**Exercise:** The response should be exactly the number of lines in the material below that contain the word "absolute".

**Provided data:**
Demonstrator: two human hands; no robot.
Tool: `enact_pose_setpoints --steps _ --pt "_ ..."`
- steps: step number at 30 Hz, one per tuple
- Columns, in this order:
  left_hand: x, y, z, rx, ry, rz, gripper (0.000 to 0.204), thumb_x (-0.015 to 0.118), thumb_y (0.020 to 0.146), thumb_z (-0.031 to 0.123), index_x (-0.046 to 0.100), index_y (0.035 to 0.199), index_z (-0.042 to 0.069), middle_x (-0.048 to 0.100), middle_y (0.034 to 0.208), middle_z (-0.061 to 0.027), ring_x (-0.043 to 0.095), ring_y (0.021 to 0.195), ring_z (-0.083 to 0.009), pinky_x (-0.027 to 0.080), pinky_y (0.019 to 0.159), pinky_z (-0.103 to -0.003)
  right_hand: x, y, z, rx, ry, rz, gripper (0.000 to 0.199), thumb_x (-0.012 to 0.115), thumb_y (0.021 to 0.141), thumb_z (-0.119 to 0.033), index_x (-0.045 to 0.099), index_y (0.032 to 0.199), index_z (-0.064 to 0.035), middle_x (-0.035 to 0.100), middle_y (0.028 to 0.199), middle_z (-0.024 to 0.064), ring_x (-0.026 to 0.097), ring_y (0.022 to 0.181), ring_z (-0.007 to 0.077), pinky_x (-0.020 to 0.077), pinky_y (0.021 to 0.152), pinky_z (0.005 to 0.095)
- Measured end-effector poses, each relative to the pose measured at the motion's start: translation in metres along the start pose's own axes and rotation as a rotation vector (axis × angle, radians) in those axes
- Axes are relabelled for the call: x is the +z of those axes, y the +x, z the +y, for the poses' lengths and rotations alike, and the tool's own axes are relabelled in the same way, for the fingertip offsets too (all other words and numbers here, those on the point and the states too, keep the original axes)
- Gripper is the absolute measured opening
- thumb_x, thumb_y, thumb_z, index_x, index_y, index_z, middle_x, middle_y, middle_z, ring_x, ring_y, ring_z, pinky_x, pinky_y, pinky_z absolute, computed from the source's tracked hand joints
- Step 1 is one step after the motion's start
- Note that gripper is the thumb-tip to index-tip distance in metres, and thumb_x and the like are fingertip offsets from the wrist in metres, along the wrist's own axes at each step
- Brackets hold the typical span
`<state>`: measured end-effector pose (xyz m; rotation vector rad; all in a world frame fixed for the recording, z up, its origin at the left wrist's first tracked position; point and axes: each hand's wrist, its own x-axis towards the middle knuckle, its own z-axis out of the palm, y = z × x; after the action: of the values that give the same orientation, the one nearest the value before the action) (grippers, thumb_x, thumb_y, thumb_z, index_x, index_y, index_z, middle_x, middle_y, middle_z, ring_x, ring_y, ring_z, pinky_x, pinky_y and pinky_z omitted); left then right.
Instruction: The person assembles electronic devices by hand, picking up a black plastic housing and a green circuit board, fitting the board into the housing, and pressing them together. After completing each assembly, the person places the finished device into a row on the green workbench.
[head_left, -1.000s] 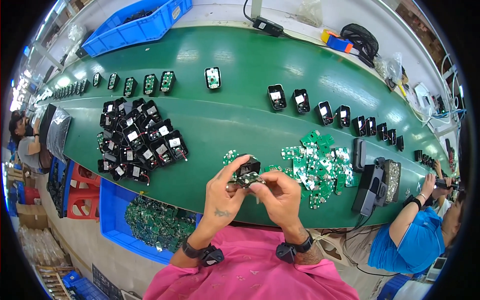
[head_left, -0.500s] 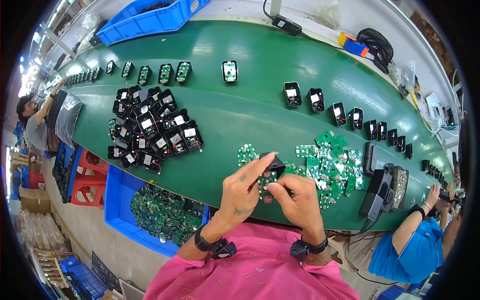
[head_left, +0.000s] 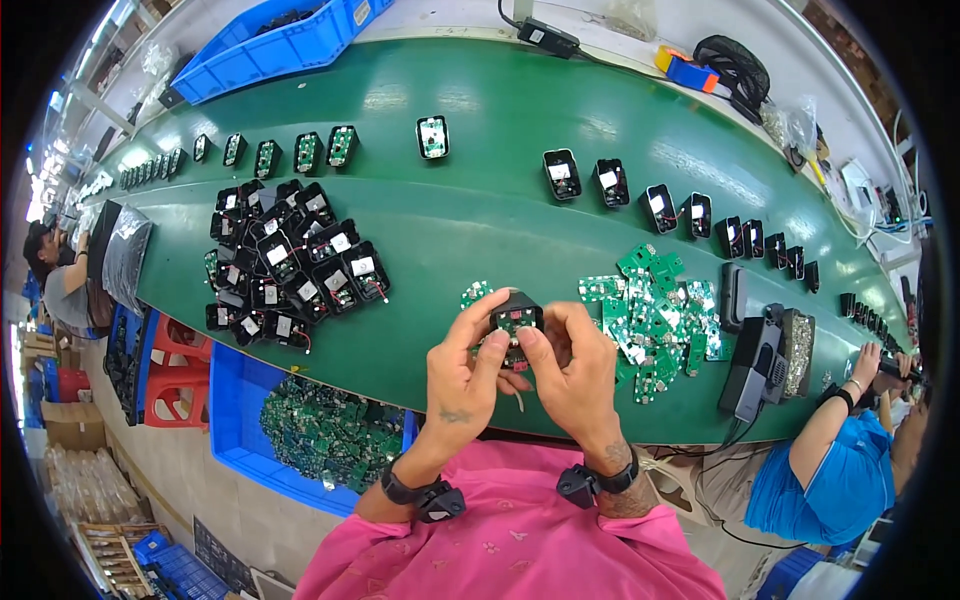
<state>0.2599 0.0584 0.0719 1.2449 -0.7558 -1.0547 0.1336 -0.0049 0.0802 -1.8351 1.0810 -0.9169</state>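
Your left hand [head_left: 462, 365] & right hand [head_left: 577, 372] both gripped one small black housing [head_left: 516, 318] w/ a green board inside, fingertips pinched round its edges, held just above the near edge of the green belt [head_left: 480, 215]. Right beside it lay a loose heap of green circuit boards [head_left: 655, 315]; to the left, a pile of black housings [head_left: 285, 265]. Below the belt's edge sat a blue bin [head_left: 235, 400] of more boards. Far right, a co-worker's arm in a blue sleeve [head_left: 815, 470].

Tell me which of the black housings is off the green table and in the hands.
The black housing with a green board inside, pinched between left hand and right hand; all others lie on the green table.
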Motion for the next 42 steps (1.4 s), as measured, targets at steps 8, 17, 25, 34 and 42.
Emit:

**Answer to the exercise:** 2